A Textbook of Global Desertification Control
In September 2017, the story of Babu, a herdsman in the Kubuqi Desert, was published in a mainstream newspaper in Romania. The article “The Kubuqi Mode?New Life of the People in the Desert” described the great impact of desertification control on Babu and his family on a whole page. According to the author, “We may know the significance of the transformation of the desert for human beings and even for the earth by reading Babu’s story.” Amazed at the green miracle of the Kubuqi Desert, the international community is strongly interested in Chinese wisdom embodied in desertification control, and wants to explore the means that contributed to the success of the Kubuqi Mode.
“Kubuqi is the textbook of desertification control around the world,” said Professor Victor Squires of the University of Adelaide, Australia, after doing research in Kubuqi. In his view, the success of the Kubuqi Mode owes much to the exploitation of comprehensive means in the desert for opportunity of development.
According to Michel Shaerma, editor of the review section of Business Standard, India, Kubuqi’s mode of solar photovoltaic power generation program which integrates power generation, grass planting and sheep herding on, between and beneath the panel is very creative.
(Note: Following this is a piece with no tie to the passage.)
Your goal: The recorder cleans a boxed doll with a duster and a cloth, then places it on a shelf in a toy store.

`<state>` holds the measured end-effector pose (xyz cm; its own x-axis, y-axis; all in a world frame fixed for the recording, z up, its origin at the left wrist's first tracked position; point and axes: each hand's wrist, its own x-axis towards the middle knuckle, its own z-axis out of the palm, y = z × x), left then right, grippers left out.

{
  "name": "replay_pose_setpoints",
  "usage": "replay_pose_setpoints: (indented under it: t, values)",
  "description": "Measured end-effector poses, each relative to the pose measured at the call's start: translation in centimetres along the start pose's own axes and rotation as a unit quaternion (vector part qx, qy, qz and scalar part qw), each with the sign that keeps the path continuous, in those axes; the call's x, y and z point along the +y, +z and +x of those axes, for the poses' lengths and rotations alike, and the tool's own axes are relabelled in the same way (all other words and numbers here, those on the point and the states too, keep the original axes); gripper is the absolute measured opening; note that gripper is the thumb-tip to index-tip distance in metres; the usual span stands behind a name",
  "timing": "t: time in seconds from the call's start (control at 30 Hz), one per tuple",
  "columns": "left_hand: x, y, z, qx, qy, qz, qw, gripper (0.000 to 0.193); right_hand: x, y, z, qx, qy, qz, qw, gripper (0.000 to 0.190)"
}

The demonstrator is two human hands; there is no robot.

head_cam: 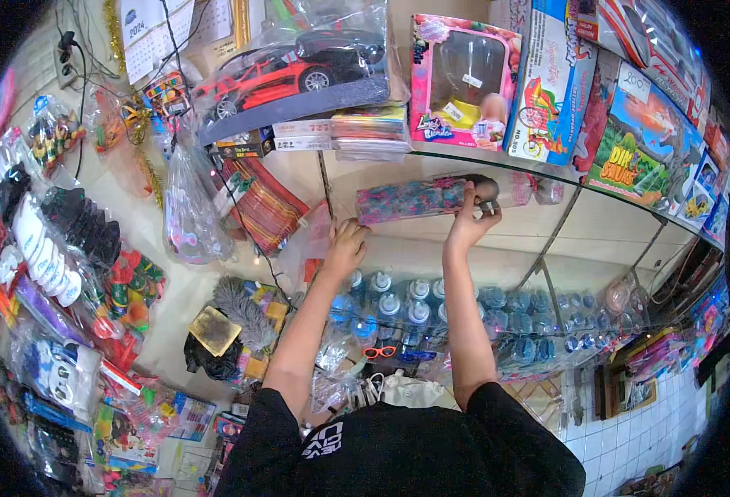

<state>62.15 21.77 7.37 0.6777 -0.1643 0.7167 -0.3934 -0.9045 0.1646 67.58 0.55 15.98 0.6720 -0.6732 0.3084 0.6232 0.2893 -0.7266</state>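
Note:
A long doll-like toy (pixel 411 199) in clear plastic wrap, with a patterned pink and teal body and a dark rounded end, lies lengthwise at the glass shelf. My right hand (pixel 474 217) has its fingers around the dark end. Near the other end, my left hand (pixel 345 245) has bent fingers close to the wrap; whether they touch it cannot be told. A striped red and orange cloth-like item (pixel 265 205) in plastic is left of my left hand. Boxed toys and a bagged red toy car (pixel 278 77) stand on the shelf above.
Rows of clear bottles with pale caps (pixel 390 304) stand on a lower shelf beneath my arms. Bagged goods (pixel 194 211) hang at the left. A dark cable (pixel 241 211) runs down past them. The upper glass shelf's edge (pixel 495 163) curves above my right hand.

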Motion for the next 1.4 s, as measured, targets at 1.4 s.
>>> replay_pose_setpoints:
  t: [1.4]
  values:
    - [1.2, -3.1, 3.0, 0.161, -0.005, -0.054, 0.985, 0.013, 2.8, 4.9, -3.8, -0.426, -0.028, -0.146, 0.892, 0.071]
He hopes it is practiced in India in the future.
An article published in Independence Online, South Africa’s news website was all praises for the strategy where by planting Chinese medicinal herbs, such as licorice, Kubuqi puts other enterprises in motion, thus improving local people’s life. Meanwhile, herbs growing well in the desert, contribute to alleviating desertification.
During the 6th Kubuqi International Desert Forum in 2017, TACC in Russia published an article titled, “The International Community Speaks Highly of China’s Kubuqi Mode of Desertification Control,” arguing that the core of the Kubuqi Mode is the support of the government in policy, enterprises’ investment, herdsmen’s engagement in the market and the sustained ecological improvement.
Leader in Global Ecological Protection
Desertification is called the cancer of the earth, a difficult problem in the field of ecology around the world. Desertification control is like storming a heavily armed fortress, and it’s a prolonged battle. The success of “the Kubuqi Mode” is recognized as the Chinese solution to combat the “cancer.” Media has flocked to Kubuqi, to closely observe it for inspiration.
“In South Sudan, people treat desertification by moving away from places that are hit by it, to let the ecological conditions recover, which takes a very long time. People in Kubuqi treat it by tackling it directly. I will bring the Kubuqi Mode back to let more people know about it,” said James Arusi Atanga, a journalist from South Sudan, after he visited Kubuqi.
Hawthorn, a journalist from News of Egypt raised a direct question, “How is it possible that desertification control of the Kubuqi Desert has been carried out for as long as 30 years?” The answer is not difficult to find. True to foreign media’s observation, the amazing achievement of desertification control of the Kubuqi Desert, is due to China's persistent efforts in putting the green development concept into practice. Once surrounded by floating sand, the verdant Kubuqi Desert has become a lively miniature of the beautiful China construction.
In March 2018, the website of World Politics Review published an article reporting that China's state council established a Ministry of Ecology and Environment, which marks the government’s strong will to promote ecological construction. An article in Prensa Latina titled, “Battle for Environmental Protection in China Is Getting Serious,” comments, “The Chinese government is quickening its pace for constructing an ecological system, which is called campaign for ‘Beautiful China’.” It notes, “The Chinese government integrates the global target of climate change and environmental protection with the construction of beautiful China.”